**EXERCISE DIRECTIONS**
Return the lines below exactly as they appear, please, starting with the first and ending with the one that contains "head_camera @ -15".

**Dataset records**
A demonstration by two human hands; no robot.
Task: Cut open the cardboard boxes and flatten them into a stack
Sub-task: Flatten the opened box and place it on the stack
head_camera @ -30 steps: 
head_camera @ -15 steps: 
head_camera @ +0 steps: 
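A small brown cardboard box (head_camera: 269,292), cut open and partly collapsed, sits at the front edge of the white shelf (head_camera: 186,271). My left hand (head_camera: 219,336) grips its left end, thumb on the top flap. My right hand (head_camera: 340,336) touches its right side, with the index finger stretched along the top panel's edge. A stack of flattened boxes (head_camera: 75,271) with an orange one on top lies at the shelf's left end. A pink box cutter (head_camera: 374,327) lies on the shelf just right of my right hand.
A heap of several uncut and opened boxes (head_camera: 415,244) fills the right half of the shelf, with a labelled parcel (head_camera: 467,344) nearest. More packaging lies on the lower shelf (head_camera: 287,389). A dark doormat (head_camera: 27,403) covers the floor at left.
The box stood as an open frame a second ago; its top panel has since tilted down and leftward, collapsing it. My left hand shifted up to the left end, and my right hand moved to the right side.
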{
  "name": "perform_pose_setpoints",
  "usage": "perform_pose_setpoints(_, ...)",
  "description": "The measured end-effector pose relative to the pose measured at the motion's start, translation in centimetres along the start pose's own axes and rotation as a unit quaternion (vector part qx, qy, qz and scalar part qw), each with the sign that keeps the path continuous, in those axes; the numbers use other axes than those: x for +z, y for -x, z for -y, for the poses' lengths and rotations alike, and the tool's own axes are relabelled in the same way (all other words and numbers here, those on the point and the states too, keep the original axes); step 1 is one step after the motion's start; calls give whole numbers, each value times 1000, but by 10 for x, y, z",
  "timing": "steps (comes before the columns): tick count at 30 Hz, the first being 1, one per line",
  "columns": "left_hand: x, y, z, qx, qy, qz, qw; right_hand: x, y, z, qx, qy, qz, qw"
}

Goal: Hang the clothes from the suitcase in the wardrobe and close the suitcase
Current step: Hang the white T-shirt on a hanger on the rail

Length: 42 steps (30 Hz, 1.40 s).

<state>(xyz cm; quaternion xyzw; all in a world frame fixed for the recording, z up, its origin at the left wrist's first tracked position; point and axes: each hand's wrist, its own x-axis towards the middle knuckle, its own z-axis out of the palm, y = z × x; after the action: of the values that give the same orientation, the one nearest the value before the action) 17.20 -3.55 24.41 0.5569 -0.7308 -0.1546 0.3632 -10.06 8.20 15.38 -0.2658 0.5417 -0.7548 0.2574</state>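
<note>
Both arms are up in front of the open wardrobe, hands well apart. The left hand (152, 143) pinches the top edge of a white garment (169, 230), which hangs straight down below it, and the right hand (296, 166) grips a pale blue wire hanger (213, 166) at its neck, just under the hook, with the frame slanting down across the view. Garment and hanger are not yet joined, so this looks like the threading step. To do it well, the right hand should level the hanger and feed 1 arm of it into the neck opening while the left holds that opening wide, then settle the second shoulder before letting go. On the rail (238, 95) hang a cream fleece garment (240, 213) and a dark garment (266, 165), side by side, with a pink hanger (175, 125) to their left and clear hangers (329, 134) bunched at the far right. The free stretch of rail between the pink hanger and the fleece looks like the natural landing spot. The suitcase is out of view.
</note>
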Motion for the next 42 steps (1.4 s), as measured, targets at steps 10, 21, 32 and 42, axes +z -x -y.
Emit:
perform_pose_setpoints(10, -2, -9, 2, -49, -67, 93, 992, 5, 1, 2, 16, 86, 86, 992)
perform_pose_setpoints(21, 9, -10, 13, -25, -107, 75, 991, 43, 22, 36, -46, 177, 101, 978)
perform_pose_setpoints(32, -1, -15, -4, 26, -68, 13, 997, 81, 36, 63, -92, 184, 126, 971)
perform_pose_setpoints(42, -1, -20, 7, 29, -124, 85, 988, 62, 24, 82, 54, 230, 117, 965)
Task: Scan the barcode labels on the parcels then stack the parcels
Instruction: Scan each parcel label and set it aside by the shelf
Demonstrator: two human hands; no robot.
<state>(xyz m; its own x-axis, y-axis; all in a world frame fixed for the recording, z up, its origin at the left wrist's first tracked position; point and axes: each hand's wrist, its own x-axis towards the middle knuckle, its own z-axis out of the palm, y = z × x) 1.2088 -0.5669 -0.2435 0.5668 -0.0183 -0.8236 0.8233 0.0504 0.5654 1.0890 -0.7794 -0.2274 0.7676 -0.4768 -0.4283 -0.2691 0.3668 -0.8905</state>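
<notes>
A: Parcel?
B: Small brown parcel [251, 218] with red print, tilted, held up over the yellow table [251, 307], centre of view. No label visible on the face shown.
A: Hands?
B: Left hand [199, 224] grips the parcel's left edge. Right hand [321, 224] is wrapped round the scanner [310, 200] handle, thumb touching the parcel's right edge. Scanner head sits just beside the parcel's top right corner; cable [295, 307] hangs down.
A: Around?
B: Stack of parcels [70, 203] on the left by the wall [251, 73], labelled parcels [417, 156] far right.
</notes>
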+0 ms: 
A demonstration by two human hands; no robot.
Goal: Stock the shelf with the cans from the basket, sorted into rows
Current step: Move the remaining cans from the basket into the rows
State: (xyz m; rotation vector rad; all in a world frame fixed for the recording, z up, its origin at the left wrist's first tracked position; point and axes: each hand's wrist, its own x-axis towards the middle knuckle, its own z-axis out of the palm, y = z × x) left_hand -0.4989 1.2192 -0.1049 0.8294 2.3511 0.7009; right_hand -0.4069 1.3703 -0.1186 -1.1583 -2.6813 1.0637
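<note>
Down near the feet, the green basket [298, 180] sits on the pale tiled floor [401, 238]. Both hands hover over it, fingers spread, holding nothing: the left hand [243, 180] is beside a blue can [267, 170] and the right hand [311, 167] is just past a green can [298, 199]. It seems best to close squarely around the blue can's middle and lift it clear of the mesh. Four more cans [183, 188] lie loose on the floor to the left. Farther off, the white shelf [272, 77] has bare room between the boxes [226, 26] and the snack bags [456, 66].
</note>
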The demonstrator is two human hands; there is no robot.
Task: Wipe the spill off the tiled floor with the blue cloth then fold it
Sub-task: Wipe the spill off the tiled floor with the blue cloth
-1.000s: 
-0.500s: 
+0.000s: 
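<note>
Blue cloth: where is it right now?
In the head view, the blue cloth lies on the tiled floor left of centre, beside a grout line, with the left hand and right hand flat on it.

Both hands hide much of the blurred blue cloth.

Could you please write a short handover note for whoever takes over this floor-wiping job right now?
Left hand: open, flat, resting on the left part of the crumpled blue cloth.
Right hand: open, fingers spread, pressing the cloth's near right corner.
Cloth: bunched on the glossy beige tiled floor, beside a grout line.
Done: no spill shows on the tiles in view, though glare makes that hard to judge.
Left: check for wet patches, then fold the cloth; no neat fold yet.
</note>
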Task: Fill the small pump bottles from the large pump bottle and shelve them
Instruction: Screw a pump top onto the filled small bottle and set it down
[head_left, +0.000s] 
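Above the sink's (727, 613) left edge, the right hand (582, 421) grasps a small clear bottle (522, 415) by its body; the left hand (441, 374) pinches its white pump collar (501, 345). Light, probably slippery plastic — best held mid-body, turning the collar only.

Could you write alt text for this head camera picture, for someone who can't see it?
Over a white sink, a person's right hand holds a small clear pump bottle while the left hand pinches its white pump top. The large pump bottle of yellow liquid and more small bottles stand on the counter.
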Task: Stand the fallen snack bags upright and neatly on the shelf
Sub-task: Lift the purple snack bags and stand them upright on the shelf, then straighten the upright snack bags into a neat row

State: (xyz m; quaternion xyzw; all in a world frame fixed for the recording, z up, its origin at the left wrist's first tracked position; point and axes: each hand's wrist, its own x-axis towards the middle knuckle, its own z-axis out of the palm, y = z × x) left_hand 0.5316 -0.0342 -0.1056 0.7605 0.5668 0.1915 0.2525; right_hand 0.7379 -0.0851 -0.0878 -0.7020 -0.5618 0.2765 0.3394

**ANSWER TO THIS EXERCISE**
A demonstration by two human hands; no robot.
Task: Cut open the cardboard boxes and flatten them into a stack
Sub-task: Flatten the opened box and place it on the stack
head_camera @ -30 steps: 
head_camera @ -15 steps: 

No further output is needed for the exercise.